## REQUIRED ACTION
All lines from the opening of the material up to and including the line with "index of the" should be transcribed exactly, pictures excepted.

——————————

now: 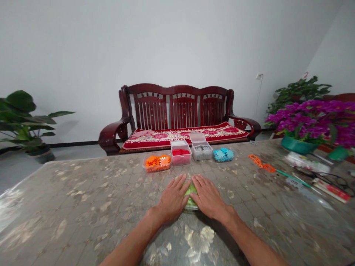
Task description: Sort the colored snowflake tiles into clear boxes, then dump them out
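Table (91,207) with a flowered cover takes up the lower view; its far edge runs just behind a row of boxes, its left edge slants toward the viewer, and the widest stretch for moving lies left of the arms. One wooden bench (183,100) stands beyond the far edge, with one red patterned mat (188,136) on its seat. There are two leafy plants, one far left and one back right; purple flowers (313,118) in a teal pot (299,145) crowd the right end.

Two hands meet near the middle. The left hand (174,197) and right hand (208,195) lie palm down over the sides of one box of green pieces (191,194), fingers extended and only slightly spread, resting on it rather than curled round it.

Four more boxes stand near the far edge: orange pieces (157,162) with a paler one on top, red pieces (181,152), grey pieces (202,147) and blue pieces (223,154). The red and grey boxes have raised lids. One orange shape (262,164) on a green stick (291,177) lies right.
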The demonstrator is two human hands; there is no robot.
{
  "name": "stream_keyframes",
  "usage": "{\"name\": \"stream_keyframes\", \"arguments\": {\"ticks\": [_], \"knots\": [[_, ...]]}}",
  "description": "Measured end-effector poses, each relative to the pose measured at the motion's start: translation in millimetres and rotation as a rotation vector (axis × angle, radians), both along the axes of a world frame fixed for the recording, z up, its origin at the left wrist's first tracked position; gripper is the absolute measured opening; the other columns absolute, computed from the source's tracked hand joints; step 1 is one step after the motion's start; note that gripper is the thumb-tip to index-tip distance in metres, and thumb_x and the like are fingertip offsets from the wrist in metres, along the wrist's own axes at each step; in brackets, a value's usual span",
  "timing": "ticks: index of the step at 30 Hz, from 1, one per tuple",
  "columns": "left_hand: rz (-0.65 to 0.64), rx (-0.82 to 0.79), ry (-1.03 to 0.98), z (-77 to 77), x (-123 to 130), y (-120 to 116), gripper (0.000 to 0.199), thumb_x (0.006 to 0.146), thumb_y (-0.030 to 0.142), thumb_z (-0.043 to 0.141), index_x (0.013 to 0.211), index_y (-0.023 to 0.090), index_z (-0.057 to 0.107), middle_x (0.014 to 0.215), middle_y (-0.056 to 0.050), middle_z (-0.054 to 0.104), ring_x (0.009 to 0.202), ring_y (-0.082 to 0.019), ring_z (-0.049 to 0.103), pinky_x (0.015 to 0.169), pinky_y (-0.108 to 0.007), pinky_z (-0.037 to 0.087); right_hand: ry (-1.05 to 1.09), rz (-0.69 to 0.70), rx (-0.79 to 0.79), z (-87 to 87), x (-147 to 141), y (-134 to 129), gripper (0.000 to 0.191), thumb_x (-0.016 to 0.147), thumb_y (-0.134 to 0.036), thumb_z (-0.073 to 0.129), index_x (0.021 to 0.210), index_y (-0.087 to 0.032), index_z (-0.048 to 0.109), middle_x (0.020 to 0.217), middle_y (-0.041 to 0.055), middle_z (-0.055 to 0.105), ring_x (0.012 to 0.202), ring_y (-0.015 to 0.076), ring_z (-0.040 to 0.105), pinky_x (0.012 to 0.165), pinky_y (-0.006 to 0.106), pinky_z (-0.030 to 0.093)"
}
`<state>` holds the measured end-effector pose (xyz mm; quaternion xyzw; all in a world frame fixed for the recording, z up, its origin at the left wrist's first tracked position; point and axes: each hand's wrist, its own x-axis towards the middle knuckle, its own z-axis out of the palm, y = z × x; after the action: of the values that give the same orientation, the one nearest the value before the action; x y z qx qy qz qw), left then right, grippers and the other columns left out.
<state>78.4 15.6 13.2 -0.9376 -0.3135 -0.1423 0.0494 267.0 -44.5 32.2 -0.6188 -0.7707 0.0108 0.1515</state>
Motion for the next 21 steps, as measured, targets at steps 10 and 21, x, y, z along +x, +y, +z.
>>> {"name": "stream_keyframes", "arguments": {"ticks": [10, 21], "knots": [[-0.097, -0.312, -0.270, -5.7, -2, 11, 0.049, 0.098, 0.036, 0.047, 0.144, 0.019, 0.048, 0.157, -0.012, 0.040, 0.149, -0.028, 0.028, 0.120, -0.049, 0.029, 0.183, -0.005, -0.065, 3.6, 5, 6, 0.055, 0.095, -0.038, 0.046, 0.145, -0.015, 0.046, 0.150, 0.0132, 0.049, 0.141, 0.0259, 0.041, 0.119, 0.045, 0.029], [0.257, -0.735, -0.819, -32.7, -3, -4, 0.058, 0.105, 0.047, 0.015, 0.157, 0.021, 0.023, 0.161, -0.011, 0.031, 0.148, -0.026, 0.032, 0.118, -0.049, 0.036, 0.085, 0.106, 0.045, 16.6, -21, -33, 0.063, 0.090, -0.039, 0.059, 0.148, -0.023, 0.042, 0.156, 0.0087, 0.041, 0.148, 0.0288, 0.027, 0.123, 0.052, 0.017]]}}
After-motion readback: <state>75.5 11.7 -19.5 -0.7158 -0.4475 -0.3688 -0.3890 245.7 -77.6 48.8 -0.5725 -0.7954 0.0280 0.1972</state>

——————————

## EXERCISE SOLUTION
now: 
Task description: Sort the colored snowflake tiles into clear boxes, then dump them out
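Table (91,207) with a flowered cover takes up the lower view; its far edge runs just behind a row of boxes, its left edge slants toward the viewer, and the widest stretch for moving lies left of the arms. One wooden bench (183,100) stands beyond the far edge, with one red patterned mat (188,136) on its seat. There are two leafy plants, one far left and one back right; purple flowers (313,118) in a teal pot (299,145) crowd the right end.

Two hands meet near the middle. The left hand (174,197) and right hand (208,195) lie palm down over the sides of one box of green pieces (191,194), fingers extended and only slightly spread, resting on it rather than curled round it.

Four more boxes stand near the far edge: orange pieces (157,162) with a paler one on top, red pieces (181,152), grey pieces (202,147) and blue pieces (223,154). The red and grey boxes have raised lids. One orange shape (262,164) on a green stick (291,177) lies right.
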The demonstrator is two human hands; there is no robot.
{
  "name": "stream_keyframes",
  "usage": "{\"name\": \"stream_keyframes\", \"arguments\": {\"ticks\": [_], \"knots\": [[_, ...]]}}",
  "description": "Measured end-effector poses, each relative to the pose measured at the motion's start: translation in millimetres and rotation as a rotation vector (axis × angle, radians), both along the axes of a world frame fixed for the recording, z up, its origin at the left wrist's first tracked position; gripper is the absolute measured opening; the other columns absolute, computed from the source's tracked hand joints; step 1 is one step after the motion's start; note that gripper is the thumb-tip to index-tip distance in metres, and thumb_x and the like are fingertip offsets from the wrist in metres, along the wrist's own axes at each step; in brackets, a value's usual span",
  "timing": "ticks: index of the step at 30 Hz, from 1, one per tuple",

Nothing further remains to be added to the answer.